Easter celebrates the most important occasion in the Christian year. Most Americans know Easter as a Christian holiday that usually falls in the month of April marking the season of spring. Beyond that, knowledge of the holiday varies by individual.

Christmas, too, is an important Holy Day, celebrating the birth of Jesus Christ as the Son of God. However, for the true believer, Christmas is overshadowed by the defeat of death brought about by the resurrection of Jesus Christ as the Second Person of the Trinity.

One could regard Easter as just another time for fun and food. Bunnies, eggs and candy tend to mask the essential reason for celebration.

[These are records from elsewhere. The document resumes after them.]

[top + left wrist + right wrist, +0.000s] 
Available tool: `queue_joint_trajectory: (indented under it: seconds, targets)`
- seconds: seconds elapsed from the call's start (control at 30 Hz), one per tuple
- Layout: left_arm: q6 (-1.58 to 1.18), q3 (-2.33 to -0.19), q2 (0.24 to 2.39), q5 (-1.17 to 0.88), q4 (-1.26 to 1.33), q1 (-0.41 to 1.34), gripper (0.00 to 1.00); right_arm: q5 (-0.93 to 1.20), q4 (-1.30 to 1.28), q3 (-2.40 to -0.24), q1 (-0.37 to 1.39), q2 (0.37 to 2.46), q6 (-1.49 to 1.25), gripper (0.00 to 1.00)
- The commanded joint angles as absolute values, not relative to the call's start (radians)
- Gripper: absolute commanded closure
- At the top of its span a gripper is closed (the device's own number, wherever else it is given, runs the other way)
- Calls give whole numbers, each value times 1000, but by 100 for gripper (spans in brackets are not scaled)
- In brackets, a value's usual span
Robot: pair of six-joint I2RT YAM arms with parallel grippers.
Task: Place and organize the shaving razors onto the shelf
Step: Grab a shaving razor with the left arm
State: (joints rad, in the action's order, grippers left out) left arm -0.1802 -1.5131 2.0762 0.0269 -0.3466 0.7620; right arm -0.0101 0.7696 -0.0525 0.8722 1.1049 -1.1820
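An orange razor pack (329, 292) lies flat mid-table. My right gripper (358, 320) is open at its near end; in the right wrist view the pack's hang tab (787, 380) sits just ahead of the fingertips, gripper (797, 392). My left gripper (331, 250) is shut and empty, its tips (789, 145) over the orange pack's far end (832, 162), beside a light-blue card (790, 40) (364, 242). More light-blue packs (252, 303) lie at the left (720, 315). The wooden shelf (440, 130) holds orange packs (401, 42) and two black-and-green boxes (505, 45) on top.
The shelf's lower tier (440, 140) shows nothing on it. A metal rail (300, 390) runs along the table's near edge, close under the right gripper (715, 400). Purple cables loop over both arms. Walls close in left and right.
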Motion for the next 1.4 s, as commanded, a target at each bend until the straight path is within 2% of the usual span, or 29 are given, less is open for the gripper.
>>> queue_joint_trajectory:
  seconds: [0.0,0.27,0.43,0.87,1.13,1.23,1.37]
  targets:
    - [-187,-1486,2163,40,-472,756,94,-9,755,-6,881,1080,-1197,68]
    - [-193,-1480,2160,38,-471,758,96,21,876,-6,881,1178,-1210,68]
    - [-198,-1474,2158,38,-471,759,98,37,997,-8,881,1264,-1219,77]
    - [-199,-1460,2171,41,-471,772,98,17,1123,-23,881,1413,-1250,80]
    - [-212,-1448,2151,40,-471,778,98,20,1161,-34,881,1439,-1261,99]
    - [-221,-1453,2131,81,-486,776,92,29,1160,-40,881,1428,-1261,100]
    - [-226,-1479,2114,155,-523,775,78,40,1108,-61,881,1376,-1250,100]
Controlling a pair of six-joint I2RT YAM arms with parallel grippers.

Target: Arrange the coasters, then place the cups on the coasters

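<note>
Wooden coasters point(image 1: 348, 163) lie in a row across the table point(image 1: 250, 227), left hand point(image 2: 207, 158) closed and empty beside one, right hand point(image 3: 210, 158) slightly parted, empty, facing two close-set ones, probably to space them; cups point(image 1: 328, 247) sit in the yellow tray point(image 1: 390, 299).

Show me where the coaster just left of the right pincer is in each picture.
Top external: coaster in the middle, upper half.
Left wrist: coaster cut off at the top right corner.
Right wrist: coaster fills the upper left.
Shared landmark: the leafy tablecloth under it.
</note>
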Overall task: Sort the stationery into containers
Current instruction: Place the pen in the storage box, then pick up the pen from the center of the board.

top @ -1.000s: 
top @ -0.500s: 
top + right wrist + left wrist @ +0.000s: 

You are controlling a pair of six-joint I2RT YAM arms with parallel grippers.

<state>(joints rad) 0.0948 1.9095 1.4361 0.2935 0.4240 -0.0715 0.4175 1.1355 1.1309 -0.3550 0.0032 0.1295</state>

Explicitly, as any true Christian knows, the holiday celebrates the return to life of Jesus Christ from the dead to reconcile a broken and rebellious humanity to their Creator. This belief is central to the Christian faith. Without the resurrection of Jesus the man, His life and death would be an ordinary event bearing little significance. There would be nothing unique about His moral teaching. Similar teachings had been spoken by sages before and after Him. Beyond the historic fact of His resurrection, borne out by a multitude of witnesses, His claims would be outrageous. Only a madman would claim He was the Son of God. By any historical account, however, He was not mad. Without the resurrection there would be no Christianity, no overcoming of death, no rebirth, no reconciliation with God the Creator.

As Christianity flourished, it appropriated traditions from the cultures it encountered. In this way, Christianity was able to convey an intelligible message of salvation.

The origin of the term “Easter” is not certain. Some maintain that the term comes from the ancient Middle East and means “something from the East.” Others accept the explanation that it probably came from the name of a Teutonic goddess of spring and fertility. The Saxons celebrated her festival at the vernal equinox. Early Christians, encountering these legends, substituted the finished work of Christ for the older understandings of paganism.

Associated with the goddess of spring is the rabbit. Originally a symbol of fertility representing the pagan goddess, this tradition comes to us as the “Easter Bunny.”

Easter eggs, too, originated in legend. One such Eastern legend speaks of a very large egg that fell from heaven long, long ago. It came to rest on the Euphrates River. There, doves descended and hatched it. Substituting life from a shell with resurrection from the grave is an easy transition. Painting eggs with bright colors represents the sunlight of spring.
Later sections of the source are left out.